If your hay smells musty, it could have a high mould content due to baling or storage when wet. The fungus aspergillus is one of the three main fungi found in stables and is thought to be one of the main causes of equine respiratory problems.
Veterinary research laboratory the Irish Equine Centre also cites the fungus as being a
major cause of poor performance in racehorses, due to its proliferation in hay.
Steam can reduce mould
Using a hay steamer could certainly reduce the mould content within hay.
Professor Buckley, head of microbiology at the Irish Equine Centre, trialled the Happy Horse Steamer and found it to be effective at reducing mould counts, in particular aspergillus, due to the fungus’s sensitivity to heat.

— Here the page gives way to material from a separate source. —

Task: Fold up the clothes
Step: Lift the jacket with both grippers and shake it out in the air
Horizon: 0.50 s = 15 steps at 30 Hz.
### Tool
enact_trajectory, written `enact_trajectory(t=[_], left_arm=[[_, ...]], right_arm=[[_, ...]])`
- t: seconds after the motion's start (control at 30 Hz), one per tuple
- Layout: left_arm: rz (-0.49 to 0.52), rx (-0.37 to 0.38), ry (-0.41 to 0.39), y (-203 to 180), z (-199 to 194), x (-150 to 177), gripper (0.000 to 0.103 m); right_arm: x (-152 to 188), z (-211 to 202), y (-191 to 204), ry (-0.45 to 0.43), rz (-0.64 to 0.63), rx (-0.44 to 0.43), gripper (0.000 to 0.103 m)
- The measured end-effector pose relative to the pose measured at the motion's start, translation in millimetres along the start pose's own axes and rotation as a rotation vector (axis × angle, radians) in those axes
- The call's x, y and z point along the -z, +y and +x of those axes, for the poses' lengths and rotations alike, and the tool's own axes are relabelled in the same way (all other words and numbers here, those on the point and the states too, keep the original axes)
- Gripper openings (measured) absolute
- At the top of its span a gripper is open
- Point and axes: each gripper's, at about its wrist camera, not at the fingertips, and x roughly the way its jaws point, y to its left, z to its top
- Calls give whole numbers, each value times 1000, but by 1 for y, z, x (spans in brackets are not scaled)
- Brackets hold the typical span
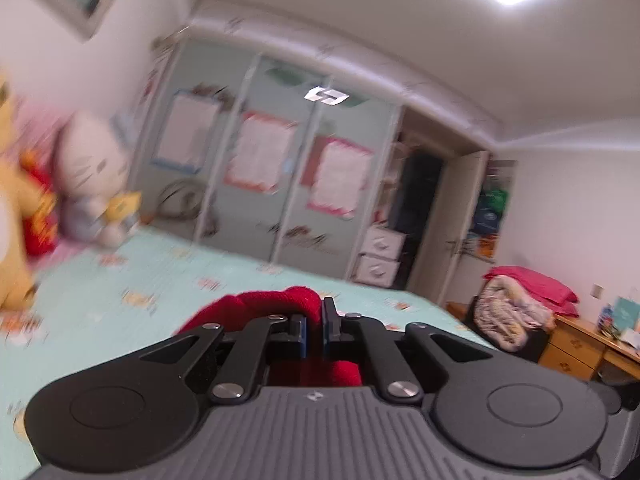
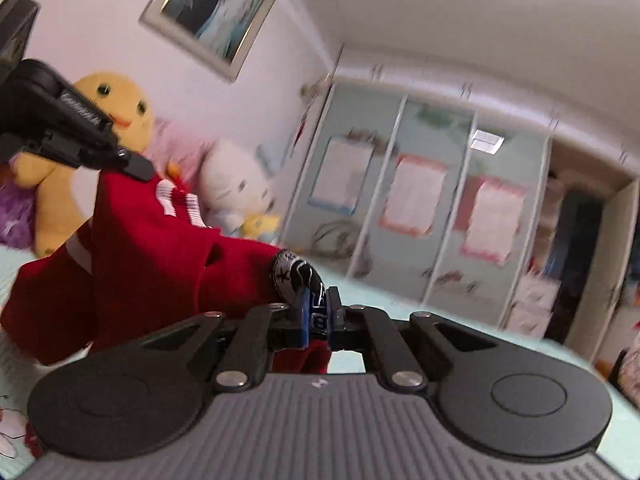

You may also want to consider feeding a dietary supplement to your horse if its diet is nutritionally deficient, although the only way to truly assess whether your hay is of good or bad quality is to have it analysed.
Dengie offers a forage analysis service and its charges vary.
Alternatively, ask at your local agricultural supplier whether they carry out this service, or discuss the issue with the farmer who sold you the hay.